The demonstrators marched to the government building and burned papers that read things like “Oslo Accords” and “Camp David” before being turned around by police. The demonstration didn’t end there, as we marched to the city center and the main organizers read the names of 128 prisoners who were imprisoned before Oslo, with no justice since.
The moral of the story, however, is that people are getting tired. Their voices are getting hoarse, like one of the most adamant protestors at the march who just couldn’t yell anymore at some points, after straining his voice so much. People are frustrated with all the nonviolence used by the Palestinians, while the world never calls for Israel to practice nonviolence. People are frustrated because this kind of activism gets them nowhere.

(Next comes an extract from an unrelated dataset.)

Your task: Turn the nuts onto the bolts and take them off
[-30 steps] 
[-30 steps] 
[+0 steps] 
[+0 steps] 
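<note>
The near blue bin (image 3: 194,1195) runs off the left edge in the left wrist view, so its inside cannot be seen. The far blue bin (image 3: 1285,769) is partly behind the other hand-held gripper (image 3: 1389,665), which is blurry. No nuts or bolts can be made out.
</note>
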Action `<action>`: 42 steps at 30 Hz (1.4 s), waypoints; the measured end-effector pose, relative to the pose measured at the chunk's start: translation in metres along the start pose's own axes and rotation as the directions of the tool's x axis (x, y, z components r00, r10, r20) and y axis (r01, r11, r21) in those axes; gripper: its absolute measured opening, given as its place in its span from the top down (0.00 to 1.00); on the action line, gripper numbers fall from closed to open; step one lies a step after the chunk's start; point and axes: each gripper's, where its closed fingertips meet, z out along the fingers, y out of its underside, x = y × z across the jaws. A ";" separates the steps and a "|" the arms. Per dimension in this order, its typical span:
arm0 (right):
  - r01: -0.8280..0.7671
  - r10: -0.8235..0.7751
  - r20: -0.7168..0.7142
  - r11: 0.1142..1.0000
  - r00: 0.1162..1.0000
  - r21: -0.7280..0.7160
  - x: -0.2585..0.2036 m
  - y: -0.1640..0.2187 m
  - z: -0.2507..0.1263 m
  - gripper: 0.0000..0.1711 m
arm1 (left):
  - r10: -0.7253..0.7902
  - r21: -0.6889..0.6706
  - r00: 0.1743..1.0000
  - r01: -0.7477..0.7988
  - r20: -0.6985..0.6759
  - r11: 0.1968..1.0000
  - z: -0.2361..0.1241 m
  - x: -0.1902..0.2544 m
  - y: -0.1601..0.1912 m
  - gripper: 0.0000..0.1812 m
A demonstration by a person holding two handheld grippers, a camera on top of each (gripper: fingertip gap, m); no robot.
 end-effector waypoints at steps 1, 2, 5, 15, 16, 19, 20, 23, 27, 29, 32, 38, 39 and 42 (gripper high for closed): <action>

One activist said they usually don’t participate in demonstrations like this, because they don’t accomplish anything. They would rather attend demonstrations in the villages and by the wall, where clashes occur between protestors and the IDF, including settlers, who represent another aspect of Israel’s militarism and sometimes are hardly different than the soldiers themselves. I don’t advocate violence, and neither do the majority of Palestinians, but these incidents get more publicity and some think they have a greater impact than completely nonviolent demonstrations like the one in Ramallah. People commonly say, where is the Palestinian Gandhi, the MLK, who will lead a nonviolent resistance? The truth is, the nonviolent resistance against occupying powers here has been going on for thousands of years. Palestinian Gandhis, MLKs, and others have come and gone without the international community taking any notice. People want to know what’s next.
People from my high school, West High School in Madison, may not recognize Bashir Massad, who moved back to the West Bank in our sophomore year of school. He is now a tall, bearded, proud Palestinian activist.
Since I am short on time before I go today to observe a demonstration in Hebron, I will leave you with a couple more pictures and the link to my photobucket account, where you can find more recent pictures and videos.
Some people will recognize this Banksy original, which is on a wall just across the street from Wi’am (where I work in Bethlehem).